# Model Training and Evaluation

This notebook demonstrates the complete model training pipeline:
1. Load preprocessed SMS data
2. Split into training and testing sets
3. Train three classifiers:
   - Logistic Regression
   - Multinomial Naïve Bayes
   - Linear SVM
4. Evaluate and compare model performance
5. Display metrics and confusion matrices
6. Save trained models

## 1. Import Required Libraries

In [None]:
import sys
import os
sys.path.insert(0, os.path.abspath('..'))

import numpy as np
import pandas as pd
import matplotlib.pyplot as plt
import seaborn as sns
from sklearn.metrics import confusion_matrix, roc_curve, auc
import warnings
warnings.filterwarnings('ignore')

# Import preprocessing and model functions
from src.preprocessing import preprocess_pipeline
from src.models import (
    train_models,
    save_all_models,
    compare_models
)

print("Libraries imported successfully!")
print(f"NumPy version: {np.__version__}")
print(f"Pandas version: {pd.__version__}")

## 2. Load and Preprocess Data

In [None]:
# Load and preprocess data
csv_path = '../data/sample_sms_spam.csv'

print("Running preprocessing pipeline...")
result = preprocess_pipeline(csv_path, method='tfidf', min_df=1)

X = result['X']
y = result['y']
feature_names = result['feature_names']
metadata = result['metadata']

print("\nPreprocessing Complete!")
print(f"Feature matrix shape: {X.shape}")
print(f"Number of features: {len(feature_names)}")
print(f"Data split: {sum(y == 0)} ham, {sum(y == 1)} spam")
print(f"Matrix sparsity: {(1 - X.nnz / (X.shape[0] * X.shape[1])):.2%}")

## 3. Train All Models

In [None]:
# Train all models
print("Starting model training...\n")
training_result = train_models(X, y, test_size=0.2, random_state=42)

models = training_result['models']
evaluations = training_result['evaluations']
data_info = training_result['data_info']

print("\nModel Training Complete!")
print(f"Training samples: {data_info['train_size']}")
print(f"Test samples: {data_info['test_size']}")
print(f"Training split:")
print(f"  - Ham: {data_info['train_ham']}")
print(f"  - Spam: {data_info['train_spam']}")
print(f"Test split:")
print(f"  - Ham: {data_info['test_ham']}")
print(f"  - Spam: {data_info['test_spam']}")

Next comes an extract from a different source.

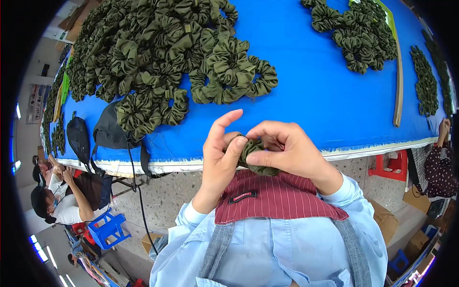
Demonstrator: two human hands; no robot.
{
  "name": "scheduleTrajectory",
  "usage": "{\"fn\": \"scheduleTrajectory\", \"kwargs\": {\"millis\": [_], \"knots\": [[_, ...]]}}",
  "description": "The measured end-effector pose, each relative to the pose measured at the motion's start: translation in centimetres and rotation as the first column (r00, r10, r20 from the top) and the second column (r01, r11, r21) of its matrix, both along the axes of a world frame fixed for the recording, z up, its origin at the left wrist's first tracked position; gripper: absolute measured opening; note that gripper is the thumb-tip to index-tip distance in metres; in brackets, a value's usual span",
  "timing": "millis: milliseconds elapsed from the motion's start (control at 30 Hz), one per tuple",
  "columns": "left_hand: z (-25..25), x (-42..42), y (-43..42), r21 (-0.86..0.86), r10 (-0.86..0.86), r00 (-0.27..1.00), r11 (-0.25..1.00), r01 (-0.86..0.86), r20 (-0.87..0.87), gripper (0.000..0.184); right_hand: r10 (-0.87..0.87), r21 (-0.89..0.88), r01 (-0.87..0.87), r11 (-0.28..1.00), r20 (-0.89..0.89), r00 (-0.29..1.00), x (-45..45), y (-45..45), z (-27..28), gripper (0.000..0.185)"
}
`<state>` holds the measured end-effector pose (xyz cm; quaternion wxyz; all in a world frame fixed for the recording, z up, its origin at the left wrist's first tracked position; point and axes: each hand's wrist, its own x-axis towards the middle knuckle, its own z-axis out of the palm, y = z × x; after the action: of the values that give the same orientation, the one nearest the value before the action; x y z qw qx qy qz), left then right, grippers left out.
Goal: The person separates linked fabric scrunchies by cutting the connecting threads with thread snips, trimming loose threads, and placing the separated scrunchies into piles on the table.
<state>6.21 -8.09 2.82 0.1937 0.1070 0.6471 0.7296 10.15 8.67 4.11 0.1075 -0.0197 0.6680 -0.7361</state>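
Note:
Between my two hands, just in front of the red striped apron, is a dark green scrunchie [260,168]. My left hand [221,158] pinches its left side between thumb and fingers, with the index finger raised. On its right side, my right hand [294,150] grips the gathered fabric with thumb and curled fingers. Part of the scrunchie is hidden behind the fingers. Beyond my hands, a large heap of matching green scrunchies [158,52] covers the left of the blue table [306,95].
A smaller pile of scrunchies [366,36] lies at the far right beside a wooden strip [398,91]. A black bag [109,125] with a cord sits at the table's left edge. People sit at both sides, near a blue stool [109,229] and a red stool [389,165].

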Motion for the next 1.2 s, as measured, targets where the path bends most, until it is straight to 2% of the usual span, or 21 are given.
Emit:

## 4. Model Performance Comparison

In [None]:
# Compare models
compare_models(evaluations)

## 5. Detailed Evaluation Metrics

In [None]:
# Display detailed metrics for each model
for model_name, eval_dict in evaluations.items():
    print(f"\n{'='*80}")
    print(f"{model_name.upper().replace('_', ' ')}")
    print(f"{'='*80}")
    
    print(f"\nAccuracy:  {eval_dict['accuracy']:.4f}")
    print(f"Precision: {eval_dict['precision']:.4f}")
    print(f"Recall:    {eval_dict['recall']:.4f}")
    print(f"F1-Score:  {eval_dict['f1_score']:.4f}")
    if eval_dict['roc_auc']:
        print(f"ROC-AUC:   {eval_dict['roc_auc']:.4f}")
    
    print(f"\nClassification Report:")
    print(eval_dict['classification_report'])

## 6. Confusion Matrices

In [None]:
# Visualize confusion matrices
fig, axes = plt.subplots(1, 3, figsize=(16, 4))

model_names = ['Logistic Regression', 'Multinomial Naïve Bayes', 'Linear SVM']
model_keys = ['logistic_regression', 'naive_bayes', 'svm']

for idx, (ax, model_name, model_key) in enumerate(zip(axes, model_names, model_keys)):
    conf_matrix = evaluations[model_key]['confusion_matrix']
    
    sns.heatmap(conf_matrix, annot=True, fmt='d', cmap='Blues', 
                xticklabels=['Ham', 'Spam'], yticklabels=['Ham', 'Spam'],
                cbar=False, ax=ax)
    ax.set_title(model_name, fontsize=12, fontweight='bold')
    ax.set_ylabel('True Label')
    ax.set_xlabel('Predicted Label')

plt.tight_layout()
plt.show()

print("Confusion Matrices:")
print("-" * 80)
for model_name, model_key in zip(model_names, model_keys):
    print(f"\n{model_name}:")
    print(evaluations[model_key]['confusion_matrix'])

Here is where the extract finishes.